Download or read book Negroes and Negro slavery written by John H. Van Evrie and published by . This book was released on 1861 with total page 462 pages. Available in PDF, EPUB and Kindle. Book excerpt:
Download or read book Volunteer Slavery written by Jill Nelson and published by Penguin (Non-Classics). This book was released on 1994 with total page 270 pages. Available in PDF, EPUB and Kindle. Book excerpt: A noted Black woman journalist recounts her experiences as an outsider in the newsroom of the Washington Post in the late 1980s.

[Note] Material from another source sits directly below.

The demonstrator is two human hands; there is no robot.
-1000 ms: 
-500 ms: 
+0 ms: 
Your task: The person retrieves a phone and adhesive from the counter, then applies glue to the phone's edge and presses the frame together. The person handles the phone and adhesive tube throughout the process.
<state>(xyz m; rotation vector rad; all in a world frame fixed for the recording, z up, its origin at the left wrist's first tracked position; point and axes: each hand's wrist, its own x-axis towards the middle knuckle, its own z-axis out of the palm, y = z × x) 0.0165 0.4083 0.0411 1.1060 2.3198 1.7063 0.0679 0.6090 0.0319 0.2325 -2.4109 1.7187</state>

Download or read book We Are Not Slaves written by Robert T. Chase and published by UNC Press Books. This book was released on 2019-11-21 with total page 543 pages. Available in PDF, EPUB and Kindle. Book excerpt: Hank Lacayo Best Labor Themed Book, International Latino Book Awards Best Book Award, Division of Critical Criminology and Social Justice, American Society of Criminology In the early twentieth century, the brutality of southern prisons became a national scandal. Prisoners toiled in grueling, violent conditions while housed in crude dormitories on what were effectively slave plantations. This system persisted until the 1940s when, led by Texas, southern states adopted northern prison design reforms. Texas presented the reforms to the public as modern, efficient, and disciplined. Inside prisons, however, the transition to penitentiary cells only made the endemic violence more secretive, intensifying the labor division that privileged some prisoners with the power to accelerate state-orchestrated brutality and the internal sex trade. Reformers' efforts had only made things worse--now it was up to the prisoners to fight for change. Drawing from three decades of legal documents compiled by prisoners, Robert T. Chase narrates the struggle to change prison from within. Prisoners forged an alliance with the NAACP to contest the constitutionality of Texas prisons. Behind bars, a prisoner coalition of Chicano Movement and Black Power organizations publicized their deplorable conditions as "slaves of the state" and initiated a prison-made civil rights revolution and labor protest movement. These insurgents won epochal legal victories that declared conditions in many southern prisons to be cruel and unusual--but their movement was overwhelmed by the increasing militarization of the prison system and empowerment of white supremacist gangs that, together, declared war on prison organizers. Told from the vantage point of the prisoners themselves, this book weaves together untold but devastatingly important truths from the histories of labor, civil rights, and politics in the United States as it narrates the transition from prison plantations of the past to the mass incarceration of today.